What among seaweeds?

Even if Facilitation Cascade seems to be simple concept to understand it is in real much more complicate than the expected… and even if it looks very complex, it is in real much easier than the expected…

After a quick explanation about my research, especially when I talk about hundreds or thousands of invertebrates among seaweeds, people usually look at me with that typical face like wondering “What is he talking about? Where does he see all these organisms?“.
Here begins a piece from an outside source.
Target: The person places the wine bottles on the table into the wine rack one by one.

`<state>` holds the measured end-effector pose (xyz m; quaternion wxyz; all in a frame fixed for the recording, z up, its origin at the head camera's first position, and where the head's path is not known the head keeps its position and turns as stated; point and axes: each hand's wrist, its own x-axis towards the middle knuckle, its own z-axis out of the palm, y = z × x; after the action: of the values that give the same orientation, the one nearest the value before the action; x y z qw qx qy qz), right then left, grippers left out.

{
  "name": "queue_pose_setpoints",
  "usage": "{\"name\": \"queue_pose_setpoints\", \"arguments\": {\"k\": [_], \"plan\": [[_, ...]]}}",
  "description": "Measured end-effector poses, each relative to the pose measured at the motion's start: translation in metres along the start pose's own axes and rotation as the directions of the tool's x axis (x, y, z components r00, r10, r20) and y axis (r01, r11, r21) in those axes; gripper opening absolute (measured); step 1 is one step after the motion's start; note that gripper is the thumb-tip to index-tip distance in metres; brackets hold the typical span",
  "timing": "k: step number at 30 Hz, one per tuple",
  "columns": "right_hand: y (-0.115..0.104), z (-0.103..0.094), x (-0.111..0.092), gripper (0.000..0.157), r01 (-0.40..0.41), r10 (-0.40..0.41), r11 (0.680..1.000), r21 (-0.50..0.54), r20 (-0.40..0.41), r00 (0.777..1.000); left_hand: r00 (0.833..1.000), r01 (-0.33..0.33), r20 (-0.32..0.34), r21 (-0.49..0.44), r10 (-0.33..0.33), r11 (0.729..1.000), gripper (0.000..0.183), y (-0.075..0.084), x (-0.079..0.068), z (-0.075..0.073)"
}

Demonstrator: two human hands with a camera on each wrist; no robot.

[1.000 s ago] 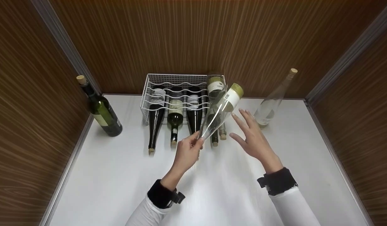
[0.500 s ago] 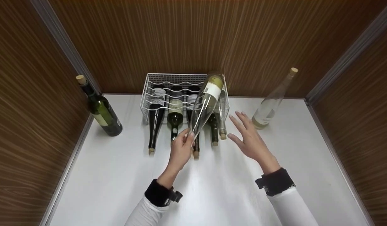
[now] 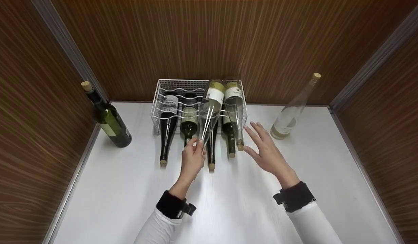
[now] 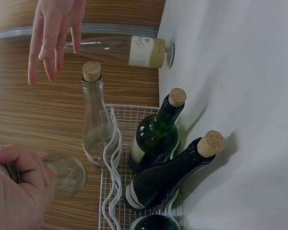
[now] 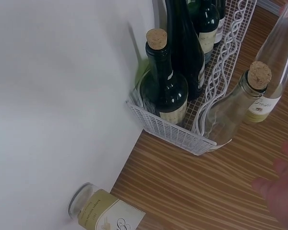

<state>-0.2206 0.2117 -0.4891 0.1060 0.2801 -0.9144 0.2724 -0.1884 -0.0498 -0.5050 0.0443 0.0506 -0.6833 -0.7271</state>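
Note:
My left hand (image 3: 192, 159) grips a clear wine bottle (image 3: 210, 101) by its neck. Its base points away from me and it slants over the white wire rack (image 5: 170, 134), overlapping dark bottles there in the head view. Another clear bottle (image 3: 234, 101) lies on the rack's top level at the right end, its corked neck toward me. My right hand (image 3: 268, 154) holds nothing; its fingers are spread just right of that bottle's cork. On the lower level lie several dark bottles, including a long one (image 3: 167, 132) at the left and a green one (image 3: 229, 134) at the right.
A corked green bottle (image 3: 112, 125) stands on the white table (image 3: 229, 210) to the left. To the right stands a corked clear bottle (image 3: 287, 122). Wood-grain panels (image 3: 202, 40) rise behind the rack and on both sides.
My left hand has swung the clear bottle leftward, from over the rack's right end to beside the clear bottle lying there. My right hand has shifted slightly left.

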Motion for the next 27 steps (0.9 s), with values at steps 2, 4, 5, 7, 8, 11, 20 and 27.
{"name": "queue_pose_setpoints", "arguments": {"k": [2, 4, 5, 7, 8, 11, 20, 27], "plan": [[-0.001, 0.001, 0.000, 0.066, -0.005, 0.005, 1.000, 0.003, 0.009, 1.000, 0.999, 0.038, 0.007, -0.032, -0.037, 0.999, 0.030, -0.002, 0.002, 0.001], [-0.002, 0.001, 0.000, 0.066, -0.013, 0.013, 1.000, 0.005, 0.019, 1.000, 0.998, 0.064, 0.014, -0.058, -0.063, 0.996, 0.030, -0.003, 0.004, 0.002], [-0.002, 0.002, 0.000, 0.065, -0.017, 0.017, 1.000, 0.004, 0.024, 1.000, 0.997, 0.075, 0.015, -0.069, -0.075, 0.995, 0.030, -0.004, 0.005, 0.002], [-0.003, 0.002, 0.000, 0.064, -0.024, 0.023, 1.000, 0.003, 0.032, 0.999, 0.996, 0.094, 0.014, -0.093, -0.093, 0.991, 0.030, -0.005, 0.007, 0.003], [-0.003, 0.003, 0.000, 0.063, -0.026, 0.026, 1.000, 0.003, 0.036, 0.999, 0.995, 0.103, 0.015, -0.105, -0.103, 0.989, 0.029, -0.006, 0.008, 0.004], [-0.003, 0.004, 0.002, 0.061, -0.025, 0.025, 1.000, 0.004, 0.044, 0.999, 0.993, 0.119, 0.019, -0.130, -0.118, 0.984, 0.029, -0.009, 0.012, 0.006], [-0.007, 0.007, 0.003, 0.060, -0.026, 0.026, 1.000, 0.001, 0.069, 0.997, 0.992, 0.126, 0.025, -0.099, -0.124, 0.987, 0.042, -0.015, 0.018, 0.012], [-0.007, 0.009, 0.002, 0.060, -0.024, 0.024, 1.000, 0.003, 0.068, 0.997, 0.995, 0.097, -0.024, -0.039, -0.098, 0.995, 0.041, -0.021, 0.027, 0.019]]}}
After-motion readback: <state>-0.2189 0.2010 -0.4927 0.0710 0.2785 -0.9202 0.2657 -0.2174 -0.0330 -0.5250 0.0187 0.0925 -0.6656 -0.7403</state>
Unfortunately, our mind (scientific and not) has always been pretty restricted to allow us to give importance to what is invisible, small… (I remind the “conquest of the invisible” by Pasteur) neglecting a huge amount of species, interactions, functions, biological processes, etc… in a single word… “information“.

It seems to be hard accepting the idea that a little piece of seaweed can host a huge amount of species. That is why in this short clip I try to visually demonstrate what happen when we wash a little piece of seaweed collected from a rocky shore.
The seaweed is a Cystophora scalaris, one of the species I am working most with, and it is a very common canopy-forming seaweed in the rocky shores of New Zealand (Agardh used to relate it to Cystopseira sp. and Sargassum sp. from Mediterranean Sea because of their common role as facilitators in coastal habitats).

The majority of little dots at the bottom of the box are gastropods… but there are still hundreds of invertebrates pretty invisible to the naked eye in a box like this, like amphipods and copepods. The pictures show a clearer view of the epifauna more accurately sieved.


In the following clip I show what happen when we compare the amount of invertebrates in two pieces of the same seaweed species. The first one is a piece of C. scalaris while the second one is a piece of C. scalaris with attached, during a recolonization experiment, a little piece of a natural epiphyte of Cystophora, Jania micrarthrodia.

The difference in the amount of invertebrates is pretty clear. Even if I manually attached the epiphyte, Jania is a natural epiphyte of Cystophora, so what is experimentally happening here is just the emulation of a natural condition. But there is something more…
After deattaching Jania from Cystophora, I can rinse the epiphyte more accurately…

Obviously this quick clip does not want to have any scientific relevance and it is mean to give a very rough idea of what happen when an epiphyte increases the complexity of a seaweed structure and architecture with full advantage for the associated epifaunal assemblage.
Several are the factors here not included: the different size of the seaweed, the rest of smaller and “invisible” invertebrates for naked eye, the accuracy of the washing, etc.
Anyway, a more true view of the invertebrates can be offered by the next pictures, after an accurate sieving.

The epifauna I am considering has usually a size range between 250 μm and 2 mm and the majority of these are amphipods, copepods and gastropods.
In my PhD I am focus on the whole community of invertebrates. Nonetheless my primary focus are gastropods since they can be considered very reppresentative of the epifauna community for my purposes:
– they are slow-moving invertebrates compared with amphipods, copepods or crabs, so they can be collected easly without any virtual lack of information;
– they are relatively easy to identify, at least with a categorization based on morpho-species;
– they reppresent a very high proportion of the community, statistically strong, and a very diverse category of invertebrates: in my studies, gastropods reppresent more and less the 60-70% of the whole biodiversity.